The 1-Lipschitz constraint is enforced via a Gradient Penalty.

Python
import torch
import torch.nn as nn

def wgan_gp_loss(discriminator, real_data, fake_data, lambda_gp=10.0):
    # Wasserstein Loss
    d_real = discriminator(real_data)
    d_fake = discriminator(fake_data)
    loss_wd = -torch.mean(d_real) + torch.mean(d_fake)

    # Gradient Penalty
    alpha = torch.rand(real_data.size(0), 1)
    interpolates = alpha * real_data + (1 - alpha) * fake_data
    interpolates.requires_grad_(True)
    d_int = discriminator(interpolates)

    grads = torch.autograd.grad(outputs=d_int, inputs=interpolates,
                                grad_outputs=torch.ones_like(d_int),
                                create_graph=True)[0]
    gp = lambda_gp * torch.mean((torch.norm(grads, p=2, dim=1) - 1)**2)

    return loss_wd + gp

# Quick test
torch.manual_seed(0)
D = nn.Sequential(nn.Linear(2, 8), nn.ReLU(), nn.Linear(8, 1))
real = torch.randn(4, 2)
fake = torch.randn(4, 2)
loss = wgan_gp_loss(D, real, fake)
print(f"WGAN-GP loss: {loss.item():.4f}")
Text Only
WGAN-GP loss: 8.1849

8. Summary and Conclusion

Optimal Transport bridges the gap between probability theory and geometry.
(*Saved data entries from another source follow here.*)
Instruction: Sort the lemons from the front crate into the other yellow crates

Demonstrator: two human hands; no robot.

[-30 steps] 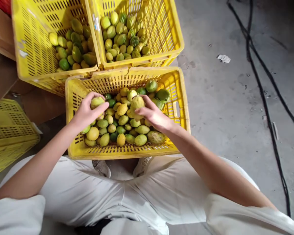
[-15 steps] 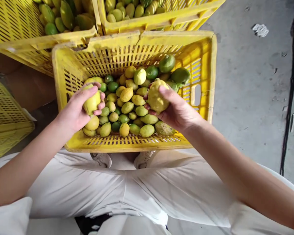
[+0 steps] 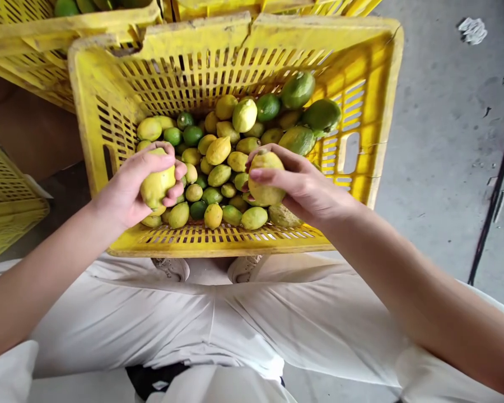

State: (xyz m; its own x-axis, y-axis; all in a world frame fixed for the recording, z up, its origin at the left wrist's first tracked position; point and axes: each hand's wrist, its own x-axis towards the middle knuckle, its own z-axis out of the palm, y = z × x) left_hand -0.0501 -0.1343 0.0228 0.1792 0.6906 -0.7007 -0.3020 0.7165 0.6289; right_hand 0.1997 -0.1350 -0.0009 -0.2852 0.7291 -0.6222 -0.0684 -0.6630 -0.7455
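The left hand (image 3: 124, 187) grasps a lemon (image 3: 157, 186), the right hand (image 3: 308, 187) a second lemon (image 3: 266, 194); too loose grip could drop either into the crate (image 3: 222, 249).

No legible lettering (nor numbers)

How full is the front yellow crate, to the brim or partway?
Partway. Fruit lies heaped low in the front yellow crate, with its slotted far wall bare above the heap.

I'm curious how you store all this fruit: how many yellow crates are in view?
4: the front crate, the upper-left crate and top crate beyond it, and the left-edge crate. Others may be hidden.
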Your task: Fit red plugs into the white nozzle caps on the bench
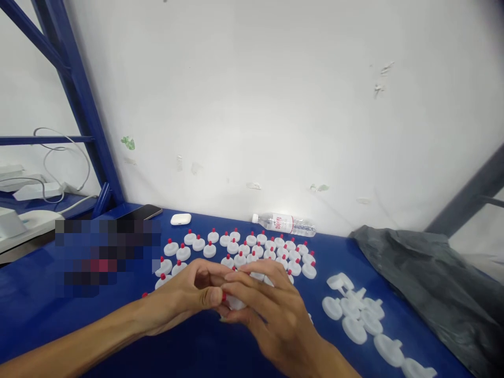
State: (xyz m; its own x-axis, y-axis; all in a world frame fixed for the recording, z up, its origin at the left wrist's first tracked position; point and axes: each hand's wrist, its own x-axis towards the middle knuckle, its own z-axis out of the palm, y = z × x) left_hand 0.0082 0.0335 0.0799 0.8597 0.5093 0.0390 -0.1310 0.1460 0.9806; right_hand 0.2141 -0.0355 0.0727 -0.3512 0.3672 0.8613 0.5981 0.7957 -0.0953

  1. Monge-Kantorovich defines the ground problem of mass movement.
  2. Brenier's Theorem reveals that optimal transport maps are gradients of convex functions, linking OT to potential theory.
  3. Sinkhorn's Algorithm makes OT computationally feasible for high-dimensional data.
  4. Gromov-Wasserstein extends OT to the comparison of structural information in different spaces.
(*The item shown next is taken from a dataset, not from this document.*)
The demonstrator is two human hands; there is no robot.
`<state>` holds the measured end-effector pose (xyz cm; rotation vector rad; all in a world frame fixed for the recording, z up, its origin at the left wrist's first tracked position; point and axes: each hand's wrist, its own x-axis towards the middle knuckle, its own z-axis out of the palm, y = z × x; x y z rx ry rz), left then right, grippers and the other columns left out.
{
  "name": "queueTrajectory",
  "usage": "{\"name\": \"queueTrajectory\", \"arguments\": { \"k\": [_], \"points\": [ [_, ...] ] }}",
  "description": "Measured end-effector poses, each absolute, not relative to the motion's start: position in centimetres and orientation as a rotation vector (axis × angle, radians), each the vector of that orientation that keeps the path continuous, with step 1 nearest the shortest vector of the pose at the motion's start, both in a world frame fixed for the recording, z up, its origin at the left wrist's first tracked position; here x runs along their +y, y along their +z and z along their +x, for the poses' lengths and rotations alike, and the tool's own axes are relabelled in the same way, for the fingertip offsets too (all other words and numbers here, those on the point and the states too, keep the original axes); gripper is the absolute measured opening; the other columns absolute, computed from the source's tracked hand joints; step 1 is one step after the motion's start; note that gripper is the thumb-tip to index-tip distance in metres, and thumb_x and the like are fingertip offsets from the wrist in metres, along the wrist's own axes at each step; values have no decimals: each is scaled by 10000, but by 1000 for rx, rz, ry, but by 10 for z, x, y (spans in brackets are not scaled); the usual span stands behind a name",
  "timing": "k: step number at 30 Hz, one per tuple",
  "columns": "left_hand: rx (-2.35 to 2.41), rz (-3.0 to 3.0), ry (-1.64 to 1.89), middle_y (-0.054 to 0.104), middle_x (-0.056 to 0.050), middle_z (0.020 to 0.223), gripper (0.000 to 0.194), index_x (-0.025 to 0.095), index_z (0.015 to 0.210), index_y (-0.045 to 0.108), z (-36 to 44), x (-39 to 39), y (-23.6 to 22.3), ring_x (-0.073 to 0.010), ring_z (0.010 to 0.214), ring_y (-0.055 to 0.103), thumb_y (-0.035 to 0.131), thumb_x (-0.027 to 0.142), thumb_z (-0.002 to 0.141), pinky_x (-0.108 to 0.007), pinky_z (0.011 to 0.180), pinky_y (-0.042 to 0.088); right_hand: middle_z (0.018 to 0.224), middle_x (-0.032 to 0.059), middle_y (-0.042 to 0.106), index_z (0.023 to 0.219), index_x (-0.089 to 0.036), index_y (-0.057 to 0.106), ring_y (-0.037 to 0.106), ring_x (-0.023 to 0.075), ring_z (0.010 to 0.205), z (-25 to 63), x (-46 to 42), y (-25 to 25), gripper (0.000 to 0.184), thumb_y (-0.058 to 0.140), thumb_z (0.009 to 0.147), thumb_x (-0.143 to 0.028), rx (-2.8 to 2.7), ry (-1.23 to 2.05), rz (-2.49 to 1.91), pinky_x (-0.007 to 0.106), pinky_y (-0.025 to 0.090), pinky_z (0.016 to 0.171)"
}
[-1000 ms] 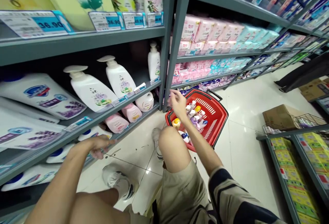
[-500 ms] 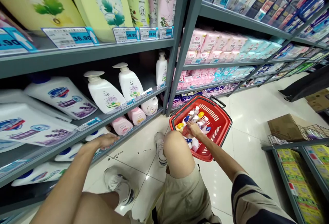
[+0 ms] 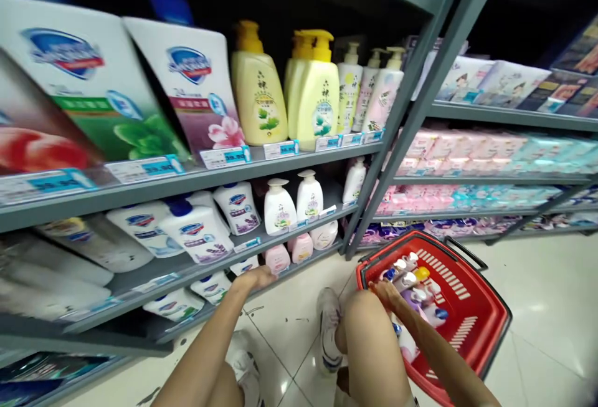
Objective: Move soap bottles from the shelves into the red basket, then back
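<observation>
Head view, angled down in a shop aisle: at lower right of the frame, a red basket (image 3: pixel 481 295) sits on the pale tiled floor (image 3: pixel 280 338), just beside a bent knee (image 3: pixel 367 329). Bottles (image 3: pixel 413 300) with white, yellow and blue tops are bunched at its left side, apparently because that is the side nearest the person, while its right side shows bare red wall. The right hand (image 3: pixel 387 295) is over the basket's near left edge, its fingers bent down toward the bottles; whether the grip is closed on one, I cannot tell. The left hand (image 3: pixel 255 277), at lower centre, has a loosely open grip with nothing seen in it, near pink bottles (image 3: pixel 278 257) on the bottom shelf; contact is unclear, though it may be there for balance. Above, white pump bottles (image 3: pixel 280 210) and yellow-topped bottles (image 3: pixel 321 95) stand with labels outward, probably so shoppers can read them, over price tags (image 3: pixel 228 156) along the shelf edges. At right, pink and aqua packs (image 3: pixel 467 148) line another shelf.
</observation>
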<state>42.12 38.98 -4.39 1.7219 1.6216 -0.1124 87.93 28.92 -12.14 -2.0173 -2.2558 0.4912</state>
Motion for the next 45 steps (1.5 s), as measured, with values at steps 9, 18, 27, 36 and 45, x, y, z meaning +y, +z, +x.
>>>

As a tool, OT allows neural networks to "feel" the metric structure of their data, leading to more robust models and geometrically meaningful latent spaces.

References

  1. Villani, C. (2003). Topics in Optimal Transportation. American Mathematical Society.
  2. Villani, C. (2008). Optimal Transport: Old and New. Springer.
  3. Peyré, G., & Cuturi, M. (2019). Computational Optimal Transport. Foundations and Trends in Machine Learning.
  4. Santambrogio, F. (2015). Optimal Transport for Applied Mathematicians. Birkhäuser.
  5. Arjovsky, M., et al. (2017). Wasserstein Generative Adversarial Networks. ICML.